What is needed is a copy of each line in the listing below that contains "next".

### Record excerpts:
*** Block opens ***
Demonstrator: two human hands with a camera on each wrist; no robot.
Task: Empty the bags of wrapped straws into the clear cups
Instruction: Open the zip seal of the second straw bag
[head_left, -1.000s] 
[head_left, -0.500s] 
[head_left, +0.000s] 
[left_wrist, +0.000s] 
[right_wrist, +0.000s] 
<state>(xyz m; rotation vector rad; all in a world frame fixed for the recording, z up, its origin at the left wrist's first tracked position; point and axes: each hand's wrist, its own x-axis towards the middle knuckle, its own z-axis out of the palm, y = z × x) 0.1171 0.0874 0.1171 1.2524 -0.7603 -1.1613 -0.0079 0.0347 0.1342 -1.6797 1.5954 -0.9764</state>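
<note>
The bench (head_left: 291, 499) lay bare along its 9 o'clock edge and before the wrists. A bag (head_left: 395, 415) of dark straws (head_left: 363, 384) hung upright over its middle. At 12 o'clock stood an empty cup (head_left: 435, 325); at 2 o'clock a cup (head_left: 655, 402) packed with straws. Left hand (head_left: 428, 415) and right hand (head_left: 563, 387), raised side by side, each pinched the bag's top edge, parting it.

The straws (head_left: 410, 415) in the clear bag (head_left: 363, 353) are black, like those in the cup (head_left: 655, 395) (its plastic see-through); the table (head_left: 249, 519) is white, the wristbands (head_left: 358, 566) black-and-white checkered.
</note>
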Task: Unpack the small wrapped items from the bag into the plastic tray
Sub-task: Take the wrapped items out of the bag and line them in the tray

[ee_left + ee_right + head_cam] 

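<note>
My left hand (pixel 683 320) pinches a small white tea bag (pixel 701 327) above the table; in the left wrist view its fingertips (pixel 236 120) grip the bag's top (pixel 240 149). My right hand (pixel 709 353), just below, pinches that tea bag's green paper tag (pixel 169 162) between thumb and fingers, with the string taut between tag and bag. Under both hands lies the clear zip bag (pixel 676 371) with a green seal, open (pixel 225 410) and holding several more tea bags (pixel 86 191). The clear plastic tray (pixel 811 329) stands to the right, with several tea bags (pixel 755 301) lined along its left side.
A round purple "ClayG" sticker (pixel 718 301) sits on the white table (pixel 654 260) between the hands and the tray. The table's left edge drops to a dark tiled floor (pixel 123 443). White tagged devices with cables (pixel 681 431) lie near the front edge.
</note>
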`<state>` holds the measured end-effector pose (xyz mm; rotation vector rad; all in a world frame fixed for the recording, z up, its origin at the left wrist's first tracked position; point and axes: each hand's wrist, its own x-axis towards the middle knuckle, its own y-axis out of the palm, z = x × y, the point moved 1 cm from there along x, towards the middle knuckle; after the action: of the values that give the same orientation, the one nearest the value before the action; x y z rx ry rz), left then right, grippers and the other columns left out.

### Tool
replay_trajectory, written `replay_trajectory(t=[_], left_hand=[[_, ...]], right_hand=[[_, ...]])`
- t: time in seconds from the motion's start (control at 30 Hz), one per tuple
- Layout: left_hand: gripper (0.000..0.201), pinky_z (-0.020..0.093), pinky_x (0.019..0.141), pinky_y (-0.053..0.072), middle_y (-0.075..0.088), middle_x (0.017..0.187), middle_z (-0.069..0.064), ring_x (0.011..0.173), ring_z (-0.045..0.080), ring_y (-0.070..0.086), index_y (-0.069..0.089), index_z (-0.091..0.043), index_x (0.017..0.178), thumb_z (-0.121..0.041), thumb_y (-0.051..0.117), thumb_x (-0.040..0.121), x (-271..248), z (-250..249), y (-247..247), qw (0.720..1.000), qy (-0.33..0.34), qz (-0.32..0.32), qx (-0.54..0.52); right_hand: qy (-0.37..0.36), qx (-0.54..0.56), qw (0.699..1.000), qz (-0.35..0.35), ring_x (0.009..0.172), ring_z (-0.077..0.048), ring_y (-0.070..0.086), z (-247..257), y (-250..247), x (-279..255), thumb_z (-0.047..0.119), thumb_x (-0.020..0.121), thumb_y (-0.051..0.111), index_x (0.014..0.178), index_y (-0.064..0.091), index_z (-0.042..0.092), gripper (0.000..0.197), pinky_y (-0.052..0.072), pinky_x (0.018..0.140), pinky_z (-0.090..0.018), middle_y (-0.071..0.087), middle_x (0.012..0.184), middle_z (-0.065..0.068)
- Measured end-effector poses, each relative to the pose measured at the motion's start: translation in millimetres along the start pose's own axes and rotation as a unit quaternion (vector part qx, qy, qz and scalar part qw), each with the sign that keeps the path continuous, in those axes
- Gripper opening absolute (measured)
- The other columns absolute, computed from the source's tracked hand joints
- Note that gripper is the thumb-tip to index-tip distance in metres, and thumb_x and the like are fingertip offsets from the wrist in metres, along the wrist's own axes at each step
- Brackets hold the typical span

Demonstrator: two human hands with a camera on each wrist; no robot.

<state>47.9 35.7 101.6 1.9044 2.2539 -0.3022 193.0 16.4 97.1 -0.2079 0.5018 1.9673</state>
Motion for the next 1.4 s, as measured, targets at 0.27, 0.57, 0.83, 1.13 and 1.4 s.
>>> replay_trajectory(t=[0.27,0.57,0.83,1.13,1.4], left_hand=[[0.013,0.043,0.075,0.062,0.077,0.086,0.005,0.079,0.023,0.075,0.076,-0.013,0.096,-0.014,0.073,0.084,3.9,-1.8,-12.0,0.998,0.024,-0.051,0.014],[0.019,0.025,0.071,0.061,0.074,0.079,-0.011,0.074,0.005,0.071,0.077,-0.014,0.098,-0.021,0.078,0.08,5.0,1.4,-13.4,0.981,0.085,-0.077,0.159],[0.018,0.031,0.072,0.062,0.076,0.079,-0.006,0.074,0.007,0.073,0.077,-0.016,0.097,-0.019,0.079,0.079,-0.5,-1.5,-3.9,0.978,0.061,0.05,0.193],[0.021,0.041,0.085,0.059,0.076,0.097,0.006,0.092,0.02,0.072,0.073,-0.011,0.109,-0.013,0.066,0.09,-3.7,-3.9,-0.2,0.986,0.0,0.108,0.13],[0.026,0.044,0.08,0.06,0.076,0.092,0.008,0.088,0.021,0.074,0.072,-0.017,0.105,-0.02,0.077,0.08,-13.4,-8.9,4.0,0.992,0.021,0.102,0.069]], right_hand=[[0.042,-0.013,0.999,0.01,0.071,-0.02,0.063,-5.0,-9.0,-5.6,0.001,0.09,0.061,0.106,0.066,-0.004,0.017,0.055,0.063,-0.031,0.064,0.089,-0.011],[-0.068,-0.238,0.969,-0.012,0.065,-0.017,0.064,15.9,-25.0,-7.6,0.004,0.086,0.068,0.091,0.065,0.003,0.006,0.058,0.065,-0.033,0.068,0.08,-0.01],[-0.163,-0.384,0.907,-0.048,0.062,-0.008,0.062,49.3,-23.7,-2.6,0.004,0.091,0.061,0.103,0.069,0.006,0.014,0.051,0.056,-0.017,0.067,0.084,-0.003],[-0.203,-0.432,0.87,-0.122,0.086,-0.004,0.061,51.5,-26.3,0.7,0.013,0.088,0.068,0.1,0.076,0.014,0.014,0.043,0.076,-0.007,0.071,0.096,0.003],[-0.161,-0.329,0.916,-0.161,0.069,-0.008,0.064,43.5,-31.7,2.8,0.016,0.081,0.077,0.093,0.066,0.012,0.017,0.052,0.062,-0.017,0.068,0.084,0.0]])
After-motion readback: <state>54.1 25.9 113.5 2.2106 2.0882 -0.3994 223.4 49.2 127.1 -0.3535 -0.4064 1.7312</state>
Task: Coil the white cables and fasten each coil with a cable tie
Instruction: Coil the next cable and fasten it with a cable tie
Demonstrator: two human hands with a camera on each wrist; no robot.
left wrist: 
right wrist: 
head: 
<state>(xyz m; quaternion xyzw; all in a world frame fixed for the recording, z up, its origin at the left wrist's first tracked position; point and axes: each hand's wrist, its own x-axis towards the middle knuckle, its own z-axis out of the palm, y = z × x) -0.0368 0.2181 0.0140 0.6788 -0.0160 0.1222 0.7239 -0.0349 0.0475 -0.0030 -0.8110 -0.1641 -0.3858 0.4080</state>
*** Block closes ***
### Written solution:
Motion for the next 1.4 s, as measured, targets at 0.27, 0.57, 0.83, 1.13 and 1.4 s.
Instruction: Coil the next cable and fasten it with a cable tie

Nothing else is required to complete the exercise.